Take the listing below and output it exactly, with no images.
▽
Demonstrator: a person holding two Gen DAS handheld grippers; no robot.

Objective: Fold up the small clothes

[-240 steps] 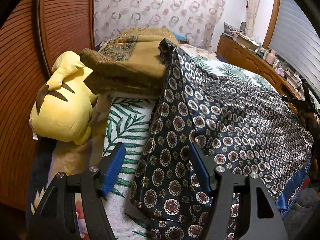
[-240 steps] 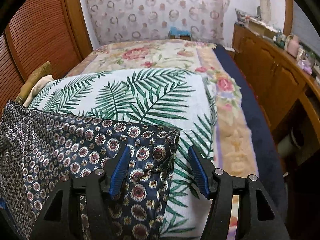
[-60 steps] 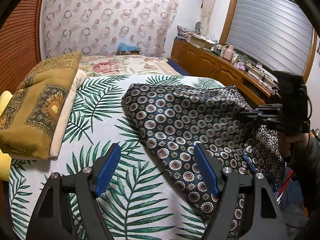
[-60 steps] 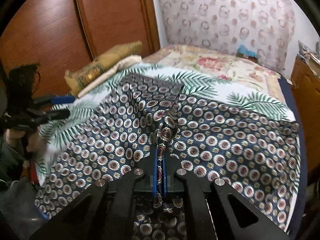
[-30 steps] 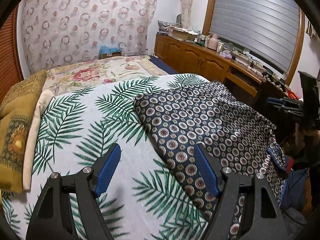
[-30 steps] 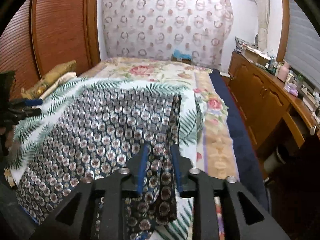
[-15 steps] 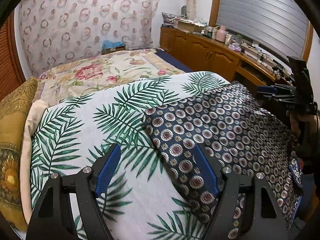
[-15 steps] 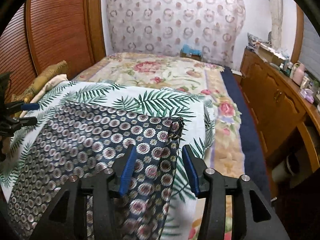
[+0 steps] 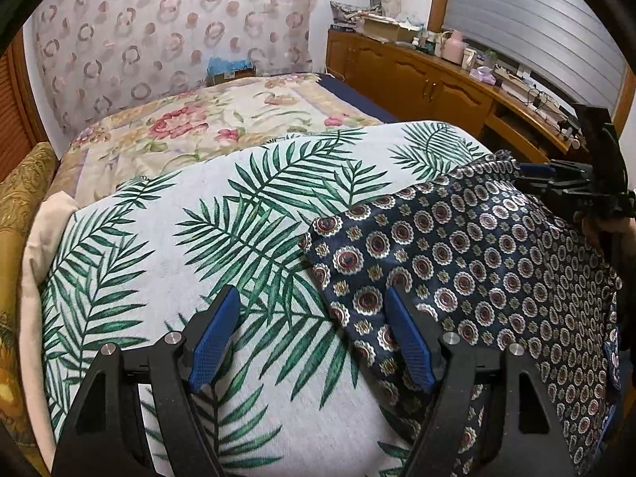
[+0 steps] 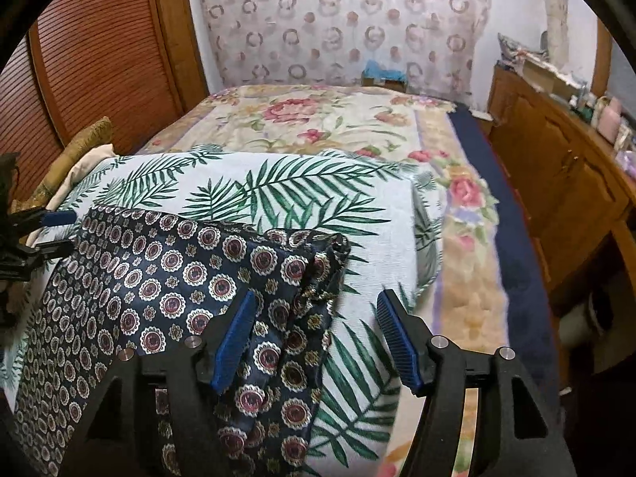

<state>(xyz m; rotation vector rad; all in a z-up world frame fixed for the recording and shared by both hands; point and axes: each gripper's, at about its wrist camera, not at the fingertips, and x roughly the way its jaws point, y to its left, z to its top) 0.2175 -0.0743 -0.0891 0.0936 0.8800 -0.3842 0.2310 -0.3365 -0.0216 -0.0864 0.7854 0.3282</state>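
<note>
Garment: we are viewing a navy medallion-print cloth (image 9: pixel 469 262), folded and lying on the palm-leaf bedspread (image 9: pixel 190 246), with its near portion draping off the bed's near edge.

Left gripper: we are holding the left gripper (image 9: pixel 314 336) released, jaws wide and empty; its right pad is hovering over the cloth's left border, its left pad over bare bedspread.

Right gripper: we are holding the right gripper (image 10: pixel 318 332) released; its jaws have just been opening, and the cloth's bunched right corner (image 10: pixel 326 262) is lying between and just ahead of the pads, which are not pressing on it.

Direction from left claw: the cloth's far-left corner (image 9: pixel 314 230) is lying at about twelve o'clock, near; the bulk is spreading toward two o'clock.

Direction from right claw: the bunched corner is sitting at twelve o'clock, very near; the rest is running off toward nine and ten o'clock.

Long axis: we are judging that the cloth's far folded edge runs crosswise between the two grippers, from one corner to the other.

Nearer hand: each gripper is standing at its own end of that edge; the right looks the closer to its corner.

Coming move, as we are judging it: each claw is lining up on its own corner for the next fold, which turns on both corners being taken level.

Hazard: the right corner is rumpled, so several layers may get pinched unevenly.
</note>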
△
**Answer to this exercise**:
Demonstrator: a person holding two Gen DAS handheld grippers; no robot.

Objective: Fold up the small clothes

[-240 steps] 
[-240 steps] 
[-60 steps] 
[-60 steps] 
[-30 steps] 
[-30 steps] 
[-15 steps] 
[-15 steps] 
[+0 steps] 
[+0 steps] 

<state>(xyz m; rotation vector rad; all in a z-up world frame fixed for the recording and shared by both hands; point and axes: each gripper's, at about its wrist camera, not at the fingertips, and x roughly the way its jaws point, y to its left, z to its top) 0.2175 -0.0743 -0.0891 0.0936 0.8800 -0.3842 0.2310 -0.3365 -0.0216 -0.0864 0.7854 0.3282</state>
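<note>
Garment: we are viewing a navy medallion-print cloth (image 9: pixel 469 262), folded and lying on the palm-leaf bedspread (image 9: pixel 190 246), with its near portion draping off the bed's near edge.

Left gripper: we are holding the left gripper (image 9: pixel 314 336) released, jaws wide and empty; its right pad is hovering over the cloth's left border, its left pad over bare bedspread.

Right gripper: we are holding the right gripper (image 10: pixel 318 332) released; its jaws have just been opening, and the cloth's bunched right corner (image 10: pixel 326 262) is lying between and just ahead of the pads, which are not pressing on it.

Direction from left claw: the cloth's far-left corner (image 9: pixel 314 230) is lying at about twelve o'clock, near; the bulk is spreading toward two o'clock.

Direction from right claw: the bunched corner is sitting at twelve o'clock, very near; the rest is running off toward nine and ten o'clock.

Long axis: we are judging that the cloth's far folded edge runs crosswise between the two grippers, from one corner to the other.

Nearer hand: each gripper is standing at its own end of that edge; the right looks the closer to its corner.

Coming move, as we are judging it: each claw is lining up on its own corner for the next fold, which turns on both corners being taken level.

Hazard: the right corner is rumpled, so several layers may get pinched unevenly.
</note>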

There is nothing more to the exercise.